I understand TPE is different, but TPE is not to be entered into lightly or quickly. Personally, I find it pleasing to be given the right to use a particular power that I may never even want to use. In my past relationships, once limits have been explored in conversation and perhaps even in practice, they are abandoned. But I respect the need for those limits and unless they are erotically charged, I rarely toy with them.

When serious anger occurs directly related to something pertaining to your submissive, how do you feel it should be dealt with?
BSNS—bad sub, no scene. Although I love to play with the emotion of anger from time to time, I haven’t hit anyone in anger since I was a kid. I think some form of safety valve is needed, a way to signal Time Out so that issues can be discussed outside the normal trappings and expectations of D/s. One couple I know has a regular time set aside to check in with each other. Open communication about such issues is the only way to avoid having them fester and ultimately threaten the relationship itself.

What do you feel is the single, most important thing for any new dominant to learn (or observe, explore, share) when entering into this lifestyle? Can you give us an example of one of your first learning experiences?
It’s tough to be a new Dominant. You need to learn the trade, pick up some skills, get some practice… but it’s a quandary. How are you going to learn what you need to know without revealing how raw, how fresh, how new you are? without admitting what you don’t know? Being domly is all about confidence, all about knowing everything, having the magic touch, never making a mistake… right?

Wrong.

Don’t fall into that trap. It’s a nice fantasy, but it sure ain’t reality. It’s such a nice fantasy that it has a name—Dom’s Disease. Dominants with Dom’s Disease are unable to admit they don’t know something or that they made a mistake. They are always right… no matter what it takes to end up in the position of being right. They are arrogant. They “start to believe their own propaganda,” as Stephen Harris so succinctly put it. And sometimes slowly but always surely, those around them start to back away. If they’re lucky, someone will tell them they have Dom’s Disease and put them on the road to recovery.

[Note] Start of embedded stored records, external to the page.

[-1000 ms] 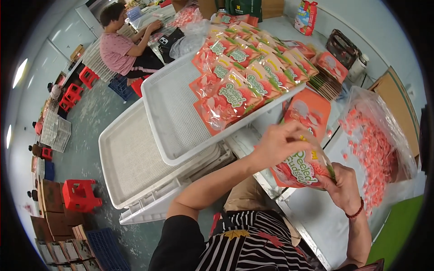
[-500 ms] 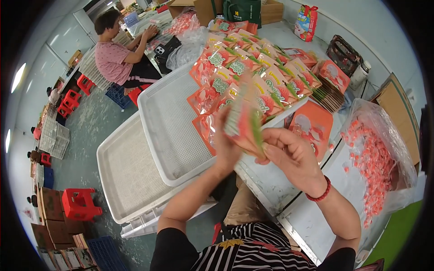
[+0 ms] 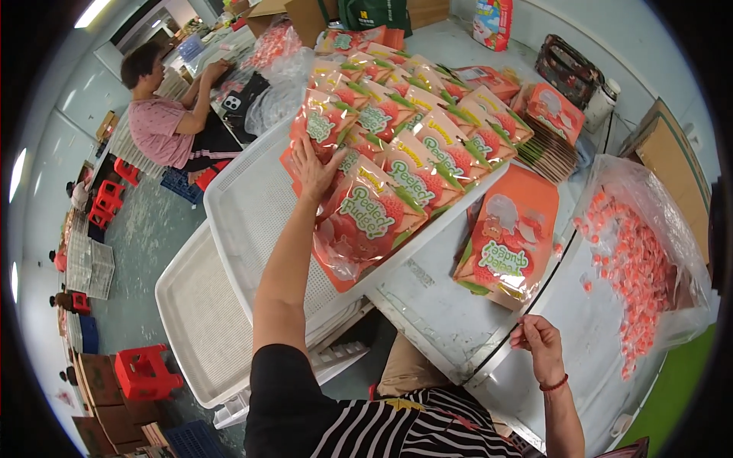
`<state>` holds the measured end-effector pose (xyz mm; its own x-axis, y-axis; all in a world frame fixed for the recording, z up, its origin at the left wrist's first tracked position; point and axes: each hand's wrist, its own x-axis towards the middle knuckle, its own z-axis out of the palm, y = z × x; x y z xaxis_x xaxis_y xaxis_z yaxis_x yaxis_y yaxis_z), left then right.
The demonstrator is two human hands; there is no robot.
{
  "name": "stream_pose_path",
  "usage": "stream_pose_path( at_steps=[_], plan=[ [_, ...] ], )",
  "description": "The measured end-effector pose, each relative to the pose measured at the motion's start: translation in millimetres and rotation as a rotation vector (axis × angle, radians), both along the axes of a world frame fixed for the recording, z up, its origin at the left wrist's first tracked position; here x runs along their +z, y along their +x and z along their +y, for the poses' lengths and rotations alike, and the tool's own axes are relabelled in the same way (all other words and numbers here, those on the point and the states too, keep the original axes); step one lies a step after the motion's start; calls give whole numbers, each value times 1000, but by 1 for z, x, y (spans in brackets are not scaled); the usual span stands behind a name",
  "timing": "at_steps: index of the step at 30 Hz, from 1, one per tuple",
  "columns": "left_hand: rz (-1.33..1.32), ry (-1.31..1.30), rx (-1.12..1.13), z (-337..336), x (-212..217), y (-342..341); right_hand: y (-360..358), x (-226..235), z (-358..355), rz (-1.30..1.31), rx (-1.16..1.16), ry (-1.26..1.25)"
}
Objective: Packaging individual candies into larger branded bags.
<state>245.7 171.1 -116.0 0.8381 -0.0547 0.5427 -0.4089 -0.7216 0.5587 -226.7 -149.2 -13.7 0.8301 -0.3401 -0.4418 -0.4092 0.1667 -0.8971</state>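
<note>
My left hand (image 3: 311,166) lies with fingers spread on the left edge of the peach-coloured candy pouches (image 3: 366,206), touching one near the tray's middle. The filled pouches overlap in rows in a white plastic tray (image 3: 248,221). Over the table's near part, my right hand (image 3: 540,347) is closed, its fingertips curled toward the thumb; anything between them is too small to make out. Beyond it lies a stack of flat pouches (image 3: 508,229). To its right, small pink wrapped candies (image 3: 630,282) spill from a clear plastic bag (image 3: 672,237).
A second white tray (image 3: 202,313) sits lower left. More pouches (image 3: 553,114), a dark patterned bag (image 3: 569,69), a white bottle (image 3: 602,103) and a cardboard box (image 3: 668,168) stand at the right. A person (image 3: 164,122) sits far left; a red stool (image 3: 146,374) stands on the floor.
The pouch that was between both hands is out of them; a pouch lies at the tray's near end. My left hand has moved left onto the pouches, and my right hand lower right.
</note>
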Motion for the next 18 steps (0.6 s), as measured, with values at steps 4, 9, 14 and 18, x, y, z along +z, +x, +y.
stream_pose_path(
  at_steps=[4, 9, 14, 18],
  plan=[
    [-484, 1079, 333, 54, -23, 30, -5, -20, 11, 24, -7, 58],
    [44, 258, 85, 39, 43, 22, -23, -38, 25, 11, 93, -5],
    [51, -242, -385, -121, 126, -112, -76, -75, -1, 22, -27, 22],
    [-376, 279, -1001, -189, 101, -235, -88, -87, -1, -77, -127, 155]
  ],
)
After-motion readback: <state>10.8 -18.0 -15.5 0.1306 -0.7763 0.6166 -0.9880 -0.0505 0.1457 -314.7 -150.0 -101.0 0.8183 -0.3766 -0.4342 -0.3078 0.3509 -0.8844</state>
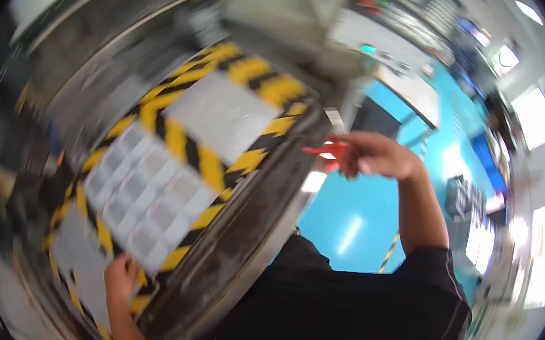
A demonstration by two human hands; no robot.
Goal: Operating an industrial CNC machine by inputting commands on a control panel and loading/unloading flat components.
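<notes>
My left hand [121, 278] is at the lower edge of a pale sheet [163, 215] with several grey square patches in rows. Its fingers are curled together; whether they pinch the sheet's edge is hidden. My right hand [375, 155] is held out past the rim of the work surface, index finger stretched and the other fingers bent. At its fingertips is a small red thing [323, 151] with a pointed end, blurred by motion. I cannot tell if the hand grips it or only reaches to it. The sheet lies inside a border of yellow and black striped tape [194, 152].
A bare grey panel [222, 111] lies beyond the sheet, another [81, 249] nearer the left. A dark worn metal rim [233, 226] runs along my side. Grey machine housing [283, 2] rises behind. Rightward are a blue floor [355, 205], a white-topped table [406, 94] and dark crates [465, 200].
</notes>
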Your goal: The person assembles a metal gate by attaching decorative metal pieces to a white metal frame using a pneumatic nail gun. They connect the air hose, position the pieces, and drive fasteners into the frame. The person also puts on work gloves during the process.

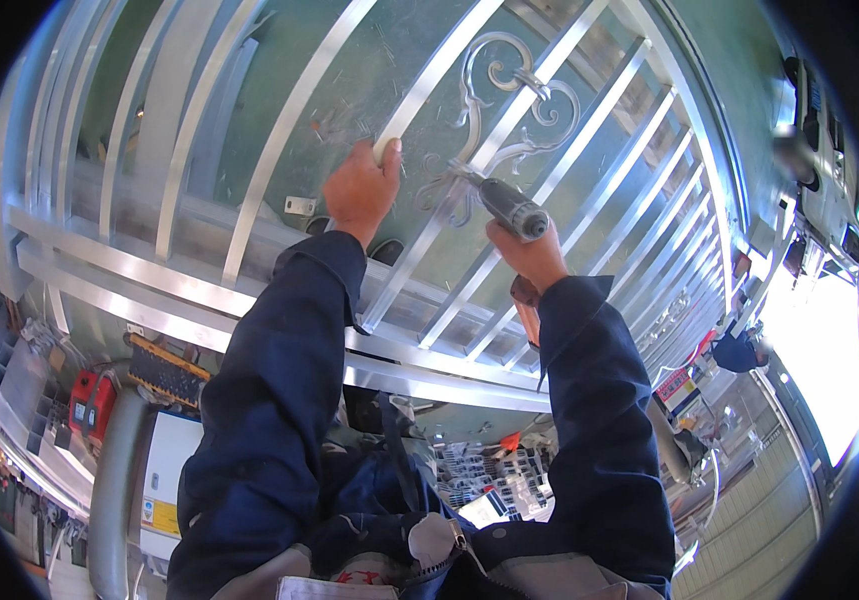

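A silvery metal railing panel stretches before me, with many slanting bars and a double bottom rail (429, 358). My left hand (357, 195) is closed around the lower part of one flat bar (431, 75), its thumb pressed along the metal. In my right hand (532, 258) is a grey power drill (511, 208), gripped by its handle and aimed up and left. The drill's front end meets a small scroll ornament beside a bar; motion blur hides the exact contact. Above it, a larger curled metal scroll ornament (469, 90) spans neighbouring bars.
Shavings lie on the green floor (339, 100), and dark shoes (386, 251) show between bars. A small metal bracket (299, 206) sits near the bottom rail. Lower left are a red box (92, 405) and a pale cabinet (171, 470). Another person (737, 350) is far right.
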`<state>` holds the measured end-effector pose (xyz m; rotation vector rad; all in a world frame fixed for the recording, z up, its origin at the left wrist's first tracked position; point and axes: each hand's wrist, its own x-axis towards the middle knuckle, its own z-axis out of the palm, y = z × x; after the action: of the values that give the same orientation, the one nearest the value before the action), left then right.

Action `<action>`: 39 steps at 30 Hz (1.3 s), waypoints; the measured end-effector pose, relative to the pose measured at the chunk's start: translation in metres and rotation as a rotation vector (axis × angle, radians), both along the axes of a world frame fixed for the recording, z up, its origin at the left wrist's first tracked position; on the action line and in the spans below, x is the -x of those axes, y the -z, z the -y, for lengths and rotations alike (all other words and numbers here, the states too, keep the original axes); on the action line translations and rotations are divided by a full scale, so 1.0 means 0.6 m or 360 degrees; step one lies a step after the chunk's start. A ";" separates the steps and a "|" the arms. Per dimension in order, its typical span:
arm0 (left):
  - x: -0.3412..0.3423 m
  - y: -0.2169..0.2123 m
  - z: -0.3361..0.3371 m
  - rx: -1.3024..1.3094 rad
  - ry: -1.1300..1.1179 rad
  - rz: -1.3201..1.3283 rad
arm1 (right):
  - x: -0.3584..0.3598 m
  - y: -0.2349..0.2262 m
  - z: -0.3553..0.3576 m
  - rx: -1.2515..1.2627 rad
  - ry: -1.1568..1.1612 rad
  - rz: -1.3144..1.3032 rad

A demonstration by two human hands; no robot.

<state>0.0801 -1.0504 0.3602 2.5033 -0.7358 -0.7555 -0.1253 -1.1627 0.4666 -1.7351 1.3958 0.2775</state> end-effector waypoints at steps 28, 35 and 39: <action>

So. Let’s say you’re willing to admit that you’re new and that you have a lot to learn. There’s a wealth of material out there. Everyone has a point of view, and I assure you, we each like our own point of view the best. How does one go about discerning fact from fiction? How does one ferret out the treasure buried in the mundane?

The answer is there is no answer.

Perhaps the single most important thing a new Dominant entering this lifestyle can do is keep an open mind. Observe everything. Talk to people. Watch scenes. Ask questions. Read everything you can get your hands on. Make no judgments—at first. Over time, the thread of truth that is common to many of your sources will begin to reveal itself. I believe this method will work for you regardless of the information you seek—how to flog, what a collar means, the best local leather workers, anything.

Not knowing is the beginning of knowing.